Si parla di una trappola ordita da Mancini e dai servizi segreti nei confronti di Lapo Elkann e ben supportata da Corona; il nome di Mancini sarebbe uscito durante l’esame di alcune intercettazioni telefoniche che riguardavano Fabrizio Corona e personaggi gravitanti intorno a lui e Lele Mora.

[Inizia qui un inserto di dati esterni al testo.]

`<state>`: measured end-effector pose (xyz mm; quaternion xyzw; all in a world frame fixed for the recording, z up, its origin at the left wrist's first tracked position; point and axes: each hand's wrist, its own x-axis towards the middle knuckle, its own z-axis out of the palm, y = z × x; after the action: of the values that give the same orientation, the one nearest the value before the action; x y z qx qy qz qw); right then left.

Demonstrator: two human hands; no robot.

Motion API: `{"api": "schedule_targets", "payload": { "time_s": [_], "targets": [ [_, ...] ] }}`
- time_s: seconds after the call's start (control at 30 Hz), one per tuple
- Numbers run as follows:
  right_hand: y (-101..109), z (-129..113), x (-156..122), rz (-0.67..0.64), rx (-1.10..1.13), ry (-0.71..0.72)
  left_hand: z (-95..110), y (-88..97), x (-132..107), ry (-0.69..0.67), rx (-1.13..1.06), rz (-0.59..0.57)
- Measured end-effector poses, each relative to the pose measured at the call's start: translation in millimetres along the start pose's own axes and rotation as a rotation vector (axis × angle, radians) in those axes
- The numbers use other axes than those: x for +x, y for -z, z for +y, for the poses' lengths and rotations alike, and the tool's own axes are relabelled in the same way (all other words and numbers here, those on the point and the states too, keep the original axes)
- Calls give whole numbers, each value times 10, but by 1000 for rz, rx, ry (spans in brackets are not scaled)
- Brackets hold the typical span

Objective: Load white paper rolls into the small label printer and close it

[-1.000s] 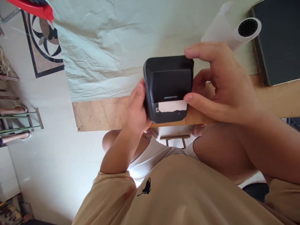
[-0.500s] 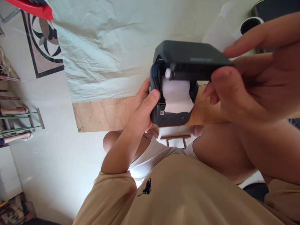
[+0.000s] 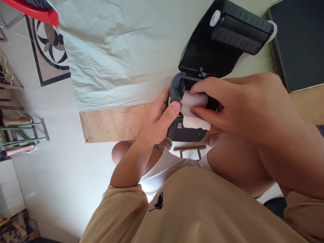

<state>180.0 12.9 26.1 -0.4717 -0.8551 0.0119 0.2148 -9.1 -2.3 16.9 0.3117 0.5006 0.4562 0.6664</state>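
Note:
A dark grey label printer (image 3: 188,134) is held above the table's near edge, its lid (image 3: 212,50) swung up and back. On the raised lid sits a black roller part with white round ends. My left hand (image 3: 162,118) grips the printer's left side, thumb on the top rim. Inside the compartment lies a white paper roll (image 3: 191,104), its torn end hanging over the printer's front. My right hand (image 3: 235,104) reaches in from the right, with thumb and a finger on the roll. Its other fingers are partly hidden.
A pale cloth (image 3: 121,50) covers the wooden table (image 3: 108,125). At the right lies a black flat object (image 3: 301,44) with a light rim. A red plastic edge (image 3: 40,14) shows top left. Another person's legs (image 3: 19,150) rest by a green-framed stool at far left.
The printer's lid has gone from partly raised to wide open. My right hand has let go of the lid and moved down and left onto the paper roll. My left hand keeps its hold.

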Motion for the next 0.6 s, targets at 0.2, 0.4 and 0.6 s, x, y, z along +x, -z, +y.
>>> {"api": "schedule_targets", "payload": {
  "time_s": [0.2, 0.4, 0.6],
  "targets": [
    [139, 11, 5, -56, 310, -109, -60, -104, -41, -131, 15, -6],
    [138, 170, 8, 142, 943, -432, -80, 30, 31, -93, -48, -108],
    [39, 214, 4, 81, 348, -408, -73, 42, 31, -87, -42, -100]
  ]
}}
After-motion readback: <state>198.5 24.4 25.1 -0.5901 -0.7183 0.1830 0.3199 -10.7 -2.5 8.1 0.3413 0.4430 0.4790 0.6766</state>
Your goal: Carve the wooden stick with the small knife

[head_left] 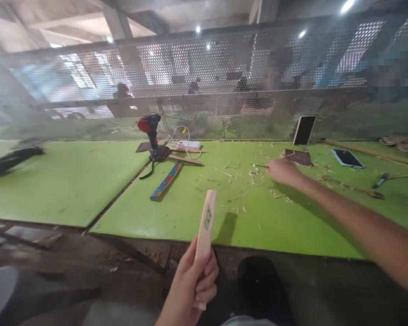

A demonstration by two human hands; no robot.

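Observation:
My left hand is closed around the lower end of a pale flat wooden strip, held upright in front of the table edge. A small green and red design marks the strip's face. Over the table, my right hand is closed on a thin tool whose tip points left; its kind is too small to make out. Wood shavings lie scattered around and below that hand. A strip painted blue and red rests on the green table, left of the held strip.
A red and black cordless drill stands at the back, beside a white charger with cable. At right are an upright phone, a blue-edged phone, a brown piece and a brush. Perforated metal mesh closes the back.

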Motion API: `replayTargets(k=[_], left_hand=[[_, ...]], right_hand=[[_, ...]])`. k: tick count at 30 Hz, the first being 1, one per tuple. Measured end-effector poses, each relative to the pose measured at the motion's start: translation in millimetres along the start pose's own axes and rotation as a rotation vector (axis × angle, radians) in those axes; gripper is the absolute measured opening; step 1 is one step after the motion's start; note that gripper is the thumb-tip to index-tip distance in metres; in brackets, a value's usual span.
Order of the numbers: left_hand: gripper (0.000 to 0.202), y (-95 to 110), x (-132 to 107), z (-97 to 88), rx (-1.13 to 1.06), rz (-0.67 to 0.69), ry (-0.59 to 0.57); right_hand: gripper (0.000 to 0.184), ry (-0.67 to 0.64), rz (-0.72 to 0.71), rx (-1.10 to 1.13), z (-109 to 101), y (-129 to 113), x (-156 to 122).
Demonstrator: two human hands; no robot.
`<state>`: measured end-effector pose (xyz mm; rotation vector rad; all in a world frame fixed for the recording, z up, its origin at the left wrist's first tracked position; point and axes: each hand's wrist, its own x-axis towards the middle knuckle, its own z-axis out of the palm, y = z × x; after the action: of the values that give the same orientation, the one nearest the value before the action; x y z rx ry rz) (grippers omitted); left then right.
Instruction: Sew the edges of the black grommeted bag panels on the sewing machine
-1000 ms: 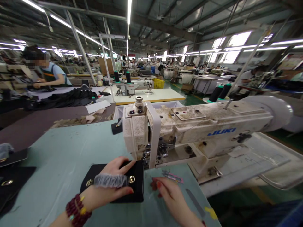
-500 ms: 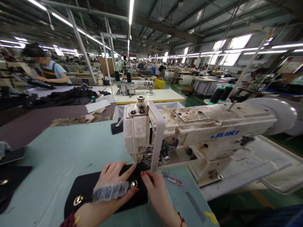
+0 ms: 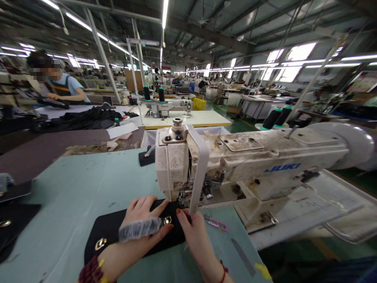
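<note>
A black bag panel [image 3: 98,228] with gold ring fittings lies on the pale green table, its far right edge at the presser foot [image 3: 180,199] of a white sewing machine [image 3: 173,161]. My left hand [image 3: 141,218] lies spread on top of the panel, palm down. A handle wrapped in clear plastic [image 3: 140,229] crosses the back of that hand, with a gold fitting [image 3: 167,220] near my thumb and another [image 3: 100,243] by my wrist. Beside the foot, my right hand [image 3: 193,228] pinches the panel's right edge between thumb and fingers. Its fingertips are partly hidden behind the machine's guard bar.
Pink-handled thread snips [image 3: 216,223] and a grey metal strip [image 3: 243,257] lie right of my right hand. More black panels [image 3: 17,228] rest at the left, and another [image 3: 146,157] sits behind the machine head. Across the way, a person [image 3: 64,88] works at a table with black cloth.
The black panel and my left hand have shifted slightly right and away from me, toward the machine. My right hand stays on the edge. The camera view has moved a little.
</note>
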<state>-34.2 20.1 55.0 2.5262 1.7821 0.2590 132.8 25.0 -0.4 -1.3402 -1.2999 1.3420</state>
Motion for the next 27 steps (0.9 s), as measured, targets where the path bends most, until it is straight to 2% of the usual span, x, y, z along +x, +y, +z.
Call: replayTargets(k=[4,12,20,27], left_hand=[[0.039,0.1,3.9,-4.0,-0.011,-0.008,-0.052],[0.038,-2.3,14.0,-3.8,-0.013,-0.041,-0.069],[0.033,-6.3,17.1,-2.7,-0.029,-0.034,-0.044],[0.035,-4.4,19.2,-8.2,-0.095,-0.015,-0.106]], right_hand=[[0.051,0.016,0.033,0.006,2.2,-0.4,1.1],[0.051,0.053,0.061,0.004,5.0,-3.6,-0.4],[0.053,0.099,0.027,-0.011,7.2,-0.8,0.6],[0.053,0.147,-0.009,-0.044,9.8,2.9,1.1]])
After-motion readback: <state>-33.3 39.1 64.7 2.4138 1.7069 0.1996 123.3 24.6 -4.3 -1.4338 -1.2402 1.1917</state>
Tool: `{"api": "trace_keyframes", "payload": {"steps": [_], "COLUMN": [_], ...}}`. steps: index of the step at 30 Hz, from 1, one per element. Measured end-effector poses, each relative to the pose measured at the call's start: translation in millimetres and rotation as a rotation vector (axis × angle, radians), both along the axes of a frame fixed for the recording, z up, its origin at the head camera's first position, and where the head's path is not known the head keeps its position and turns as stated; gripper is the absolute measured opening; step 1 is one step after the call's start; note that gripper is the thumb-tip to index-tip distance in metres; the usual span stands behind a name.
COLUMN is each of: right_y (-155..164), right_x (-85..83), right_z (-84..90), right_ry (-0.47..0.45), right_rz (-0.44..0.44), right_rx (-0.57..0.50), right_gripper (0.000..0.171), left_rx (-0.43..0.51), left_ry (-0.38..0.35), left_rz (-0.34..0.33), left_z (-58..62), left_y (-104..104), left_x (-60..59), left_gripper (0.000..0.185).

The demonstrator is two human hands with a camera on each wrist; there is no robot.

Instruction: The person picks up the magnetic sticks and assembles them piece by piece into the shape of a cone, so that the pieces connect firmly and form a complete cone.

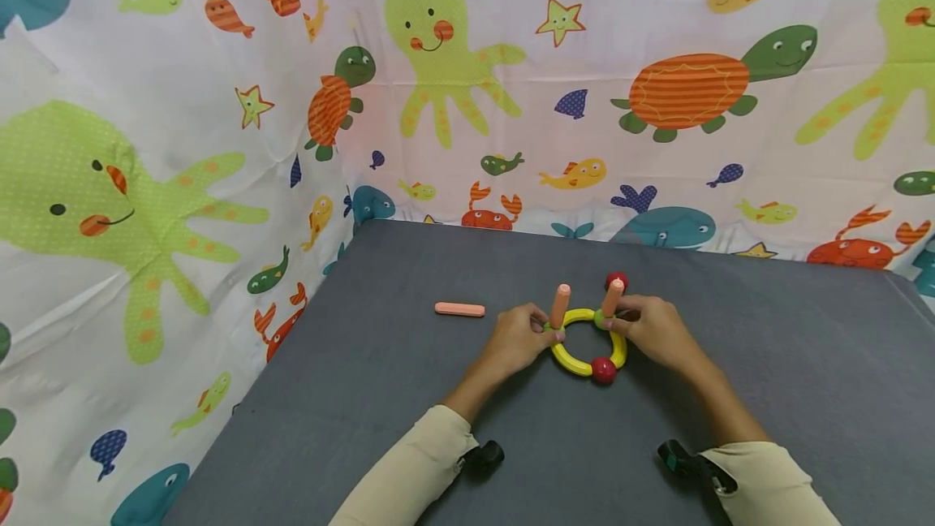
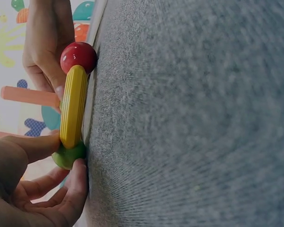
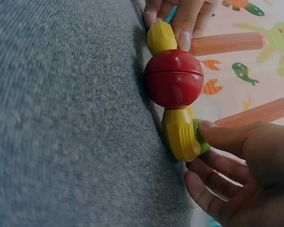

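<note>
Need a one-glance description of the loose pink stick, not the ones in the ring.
On the grey mat, look left of the yellow ring that the hands hold. The pink stick lies flat and alone there, untouched, while the other two pink sticks stand upright on the ring.

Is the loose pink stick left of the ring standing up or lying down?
Lying flat: the pink stick rests lengthwise on the grey mat, apart from both hands.

Even, bright, soft light fills the head view; shadows under the arms on the grey worktop (image 1: 730,331) are faint. Its edges bend with wide-angle distortion. Both wrist views are dimmer, with near fingers blurred and a glossy highlight on the red ball (image 3: 174,79).
</note>
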State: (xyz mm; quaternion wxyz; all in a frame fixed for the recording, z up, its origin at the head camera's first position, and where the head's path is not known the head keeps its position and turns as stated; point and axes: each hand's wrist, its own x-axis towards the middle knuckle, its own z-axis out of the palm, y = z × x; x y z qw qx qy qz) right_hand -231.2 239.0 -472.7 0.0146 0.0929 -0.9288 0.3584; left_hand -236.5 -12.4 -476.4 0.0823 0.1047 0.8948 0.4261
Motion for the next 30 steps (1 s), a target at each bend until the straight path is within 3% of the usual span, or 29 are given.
{"api": "trace_keyframes", "payload": {"steps": [12,17,30], "right_y": [8,12,16], "right_x": [10.9,20.7,44.4], "right_z": [3.0,4.6,4.7], "right_ry": [-0.008,-0.041,-0.029], "right_rz": [-0.030,-0.054,-0.051], "right_rx": [0.033,0.023,0.021], "right_gripper": [0.031,0.034,0.039], "left_rx": [-0.022,0.001,0.012], "left_ry": [0.082,0.078,0.105], "left_rz": [-0.033,-0.034,-0.070], "left_z": [2.6,3.3,-1.8], "left_y": [8,11,22], "left_x": [-4.8,-7.9,-25.6], "left_gripper": [0.030,0.029,0.027]}}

Il sospetto di essere stato vittima di un agguato venne avanzato dallo stesso Lapo Elkann che in un’intervista al New York Times sostenne che il “regista dello scandalo” sarebbe potuto essere Luciano Moggi, amico peraltro di Lele Mora; “come si spiega che ad attendermi in ospedale c’era già un fotografo?”, disse infatti Elkann.

Ovviamente se il coinvolgimentdo di Mancini e del Sismi nella questione Fotopoli fosse confermato, la storia prenderebbe tutta un’altra piega.